Approaching strangers to take their picture is something that a lot of photographers dread.
The great thing about using a large format camera is that it is a good conversation piece. People often seek me out to talk about the camera. I am very rarely refused if I ask to take someone’s photo.
After a day shooting at the Weald and Downland, it was interesting to meet another photographer at the end of the day and compare notes. He was telling me how hard it was for him to get people to pose for him, and how disinterested they were with the process. I had totally the opposite experience. I think the camera had a lot to do with this, although powerful personal charisma can’t be ruled out!
Method is everything when shooting portraits.
It is important to make the portrait making process as easy as possible for your sitter.
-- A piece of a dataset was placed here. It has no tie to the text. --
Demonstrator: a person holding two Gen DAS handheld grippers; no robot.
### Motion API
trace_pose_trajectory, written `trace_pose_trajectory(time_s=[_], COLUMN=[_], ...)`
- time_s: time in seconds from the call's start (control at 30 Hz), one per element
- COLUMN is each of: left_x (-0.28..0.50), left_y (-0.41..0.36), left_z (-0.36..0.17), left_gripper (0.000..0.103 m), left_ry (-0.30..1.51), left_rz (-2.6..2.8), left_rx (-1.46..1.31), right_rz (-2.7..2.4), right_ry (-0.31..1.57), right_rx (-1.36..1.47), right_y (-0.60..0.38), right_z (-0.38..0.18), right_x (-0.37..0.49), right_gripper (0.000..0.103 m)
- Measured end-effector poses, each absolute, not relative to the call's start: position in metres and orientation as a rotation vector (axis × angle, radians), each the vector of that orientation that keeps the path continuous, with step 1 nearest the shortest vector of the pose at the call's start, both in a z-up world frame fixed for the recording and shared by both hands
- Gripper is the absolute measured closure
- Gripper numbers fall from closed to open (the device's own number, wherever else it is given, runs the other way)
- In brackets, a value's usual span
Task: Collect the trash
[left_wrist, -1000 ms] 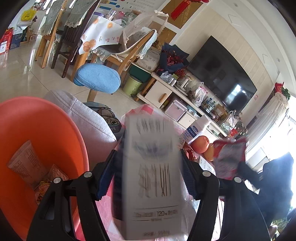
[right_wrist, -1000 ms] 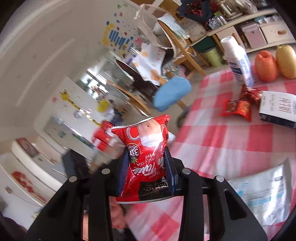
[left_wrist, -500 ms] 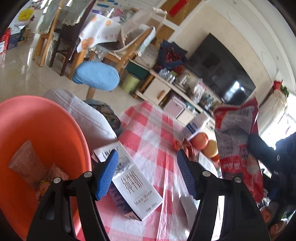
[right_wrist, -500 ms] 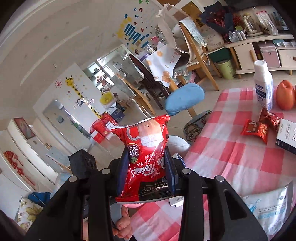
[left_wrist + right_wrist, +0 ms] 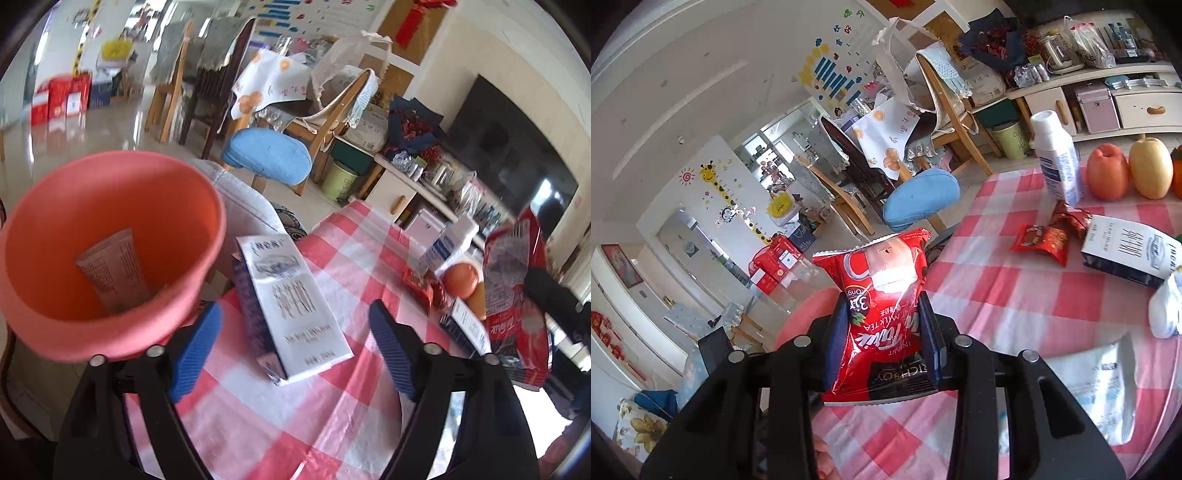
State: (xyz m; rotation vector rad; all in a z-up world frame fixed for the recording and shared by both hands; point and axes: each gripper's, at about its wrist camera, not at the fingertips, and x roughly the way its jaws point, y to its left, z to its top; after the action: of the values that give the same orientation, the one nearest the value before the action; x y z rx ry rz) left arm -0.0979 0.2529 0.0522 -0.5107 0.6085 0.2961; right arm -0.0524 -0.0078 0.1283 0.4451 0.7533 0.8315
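Table (image 5: pixel 369 236), red-and-white checked cloth, taken as landmark. Orange bucket (image 5: pixel 207 206) stands off the table's near-left edge, rim just beside the cloth; a printed paper wrapper (image 5: pixel 110 269) lies inside it.

On the table, near the bucket-side edge: white-and-navy milk carton (image 5: pixel 291 306), flat on its side, touching neither pad. Left tool (image 5: pixel 295 347) hovers over the carton, jaws spread wide and just been opening, nothing gripped.

Right tool (image 5: pixel 882 332) over the table's near edge, pressed together on a red milk-tea packet (image 5: pixel 882 291), held upright, print upside down.

Farther in on the table: white bottle (image 5: pixel 1056 155), second carton (image 5: pixel 1126 251), apple (image 5: pixel 1106 171), small red snack wrappers (image 5: pixel 1045 242).
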Motion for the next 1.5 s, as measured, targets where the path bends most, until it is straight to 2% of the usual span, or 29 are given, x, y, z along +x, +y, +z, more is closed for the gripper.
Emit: trace_pose_trajectory(time_s=[0.07,0.47,0.53,0.73,0.87,1.2,1.5], left_x=[-0.09,-0.036,-0.03,-0.027,-0.035,-0.096,-0.134], left_y=[0.24,0.246,0.24,0.234,0.234,0.331,0.432], left_z=[0.045,0.016,0.017,0.018,0.038,0.1,0.079], left_gripper=[0.015,0.015,0.029,0.032,0.033,0.033,0.033], left_ry=[0.648,0.82,0.821,0.83,0.785,0.517,0.493], left_rz=[0.329,0.419,0.364,0.263,0.215,0.378,0.522], left_rx=[-0.474,-0.445,-0.417,-0.413,-0.411,-0.513,-0.702], right_rz=[0.836,0.858,0.858,0.843,0.848,0.972,1.114], right_ry=[0.753,0.767,0.773,0.788,0.791,0.78,0.776], right_rx=[0.452,0.501,0.505,0.495,0.489,0.45,0.345], right_y=[-0.016,-0.057,-0.059,-0.053,-0.043,0.044,0.161], right_z=[0.123,0.095,0.092,0.091,0.096,0.135,0.157], right_x=[-0.055,-0.056,-0.055,-0.054,-0.053,-0.05,-0.061], right_gripper=[0.065,0.065,0.065,0.065,0.065,0.065,0.065])
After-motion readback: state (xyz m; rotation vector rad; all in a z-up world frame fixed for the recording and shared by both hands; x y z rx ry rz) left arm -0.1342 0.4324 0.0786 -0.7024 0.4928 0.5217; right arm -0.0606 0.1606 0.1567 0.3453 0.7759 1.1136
I worked by setting up my camera as much as could beforehand. So I set my exposure and zeroed the cameras tilts and shifts. I also made sure that the camera was focused to about 10ft. Even with this preparation the camera is still slow to shoot, so a mastery of small talk is often a necessity.
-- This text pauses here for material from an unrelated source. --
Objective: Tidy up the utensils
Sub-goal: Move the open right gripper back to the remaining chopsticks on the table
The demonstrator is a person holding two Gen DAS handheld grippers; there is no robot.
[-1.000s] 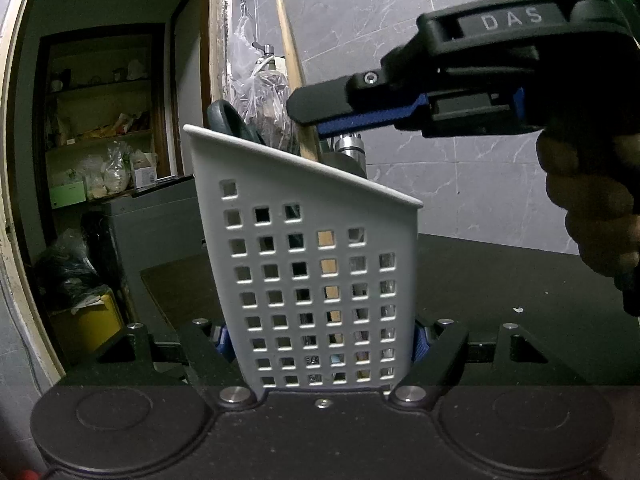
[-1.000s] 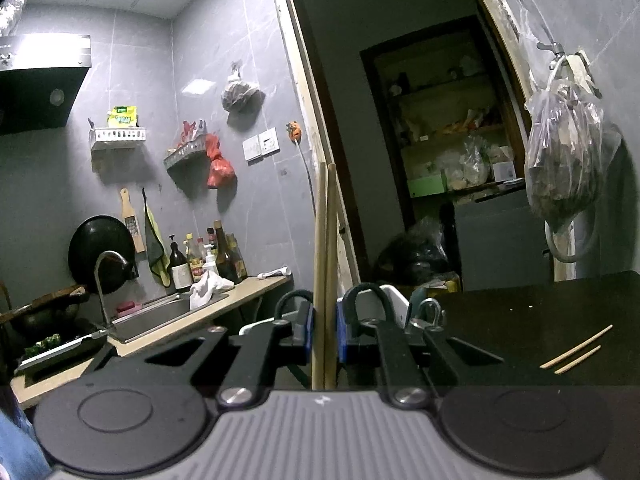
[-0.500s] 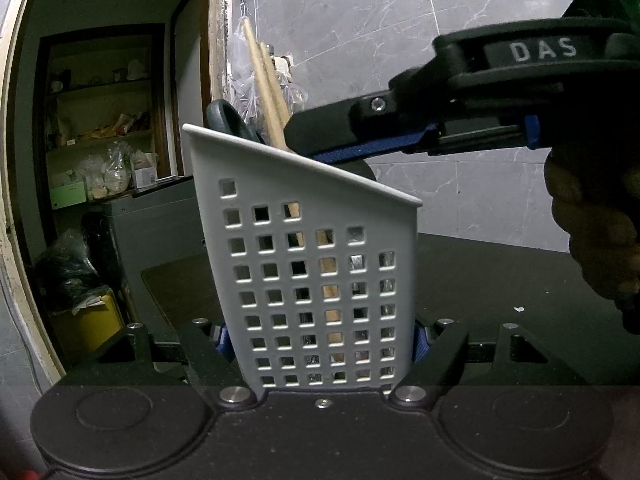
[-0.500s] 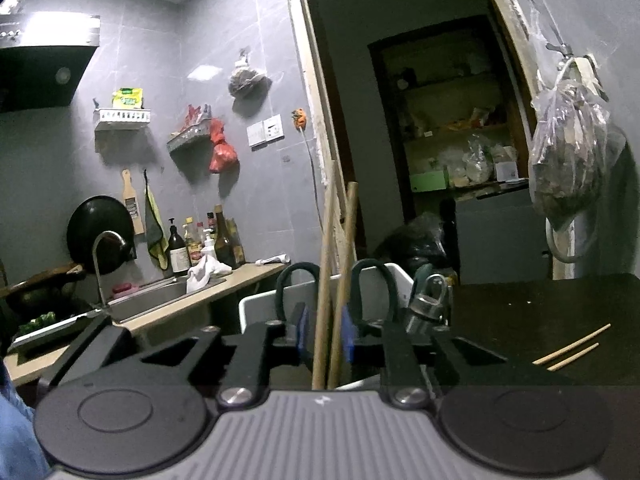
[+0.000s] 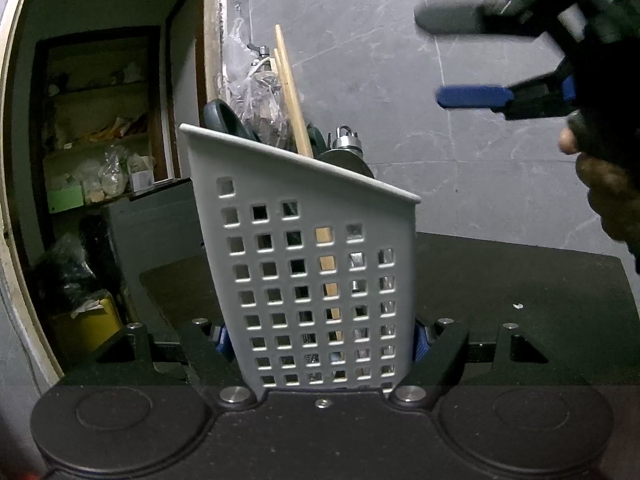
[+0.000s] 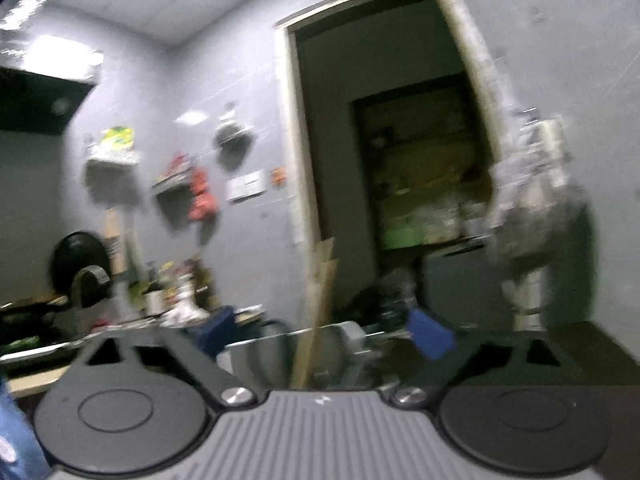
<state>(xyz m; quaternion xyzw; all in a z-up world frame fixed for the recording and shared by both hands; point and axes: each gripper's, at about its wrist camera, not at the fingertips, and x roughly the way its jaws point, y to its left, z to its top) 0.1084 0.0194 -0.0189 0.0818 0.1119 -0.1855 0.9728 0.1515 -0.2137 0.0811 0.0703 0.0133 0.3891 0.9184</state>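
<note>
With the chopsticks (image 5: 294, 112) dropped into the basket (image 5: 308, 264) – gripped by the left tongs (image 5: 320, 340) – the right tongs (image 5: 468, 64), just opened and empty, must fetch another utensil.

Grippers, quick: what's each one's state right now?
Left gripper: shut on the white utensil holder.
Right gripper: open, jaws just opened, nothing between them.

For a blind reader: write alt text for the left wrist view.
The left gripper is shut on a white perforated caddy standing on a dark table, with wooden chopsticks and other utensils sticking up out of it. At upper right the blurred right gripper, held by a hand, is open and empty, clear of the caddy.
</note>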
I tried to look for some shade and shooting in front of the wall of a building or under one of the many tent awnings. It was very busy on the day and keeping museum visitors out of the shots could be tricky. So it was important to find locations where you had a degree of control over the frame. Once I have everything set up, I get my subject to pose by standing next to them and getting them to mirror what I do. I then go back to the camera and I get my subject to look at the camera instead of me -you can’t look through a view camera once the film is inserted and people will instinctively look at me rather than the lens. When I am happy I shoot my two sheets of film, thank them and collect their details or give them a business card so I can send an image on to them.